▶ **YOUR OBJECTIVE**
From the first line of the data below through the line holding "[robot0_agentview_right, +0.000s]", write out each line exactly as it stands.
====== THE DATA
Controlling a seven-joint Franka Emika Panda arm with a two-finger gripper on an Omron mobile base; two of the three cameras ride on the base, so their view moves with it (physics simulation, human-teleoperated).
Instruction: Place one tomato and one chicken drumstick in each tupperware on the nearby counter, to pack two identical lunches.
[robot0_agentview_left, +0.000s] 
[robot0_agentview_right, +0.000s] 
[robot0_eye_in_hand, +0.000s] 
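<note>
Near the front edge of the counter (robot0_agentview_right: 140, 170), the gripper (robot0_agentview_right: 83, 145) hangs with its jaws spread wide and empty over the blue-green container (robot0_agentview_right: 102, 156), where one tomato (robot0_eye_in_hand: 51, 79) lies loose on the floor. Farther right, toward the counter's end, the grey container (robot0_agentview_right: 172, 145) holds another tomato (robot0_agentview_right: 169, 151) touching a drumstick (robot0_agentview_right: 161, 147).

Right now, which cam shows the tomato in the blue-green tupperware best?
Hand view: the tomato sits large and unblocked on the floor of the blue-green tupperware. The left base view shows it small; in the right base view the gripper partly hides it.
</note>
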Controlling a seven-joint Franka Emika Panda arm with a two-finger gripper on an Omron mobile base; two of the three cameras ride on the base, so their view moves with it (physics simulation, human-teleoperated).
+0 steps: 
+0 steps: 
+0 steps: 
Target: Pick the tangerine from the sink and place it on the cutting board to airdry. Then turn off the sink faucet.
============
▶ **ANSWER TO THE PROBLEM**
Controlling a seven-joint Franka Emika Panda arm with a two-finger gripper on an Omron mobile base; two of the three cameras ride on the base, so their view moves with it (physics simulation, human-teleoperated).
Instruction: Place one tomato and one chicken drumstick in each tupperware on the nearby counter, to pack two identical lunches.
[robot0_agentview_left, +0.000s] 
[robot0_agentview_right, +0.000s] 

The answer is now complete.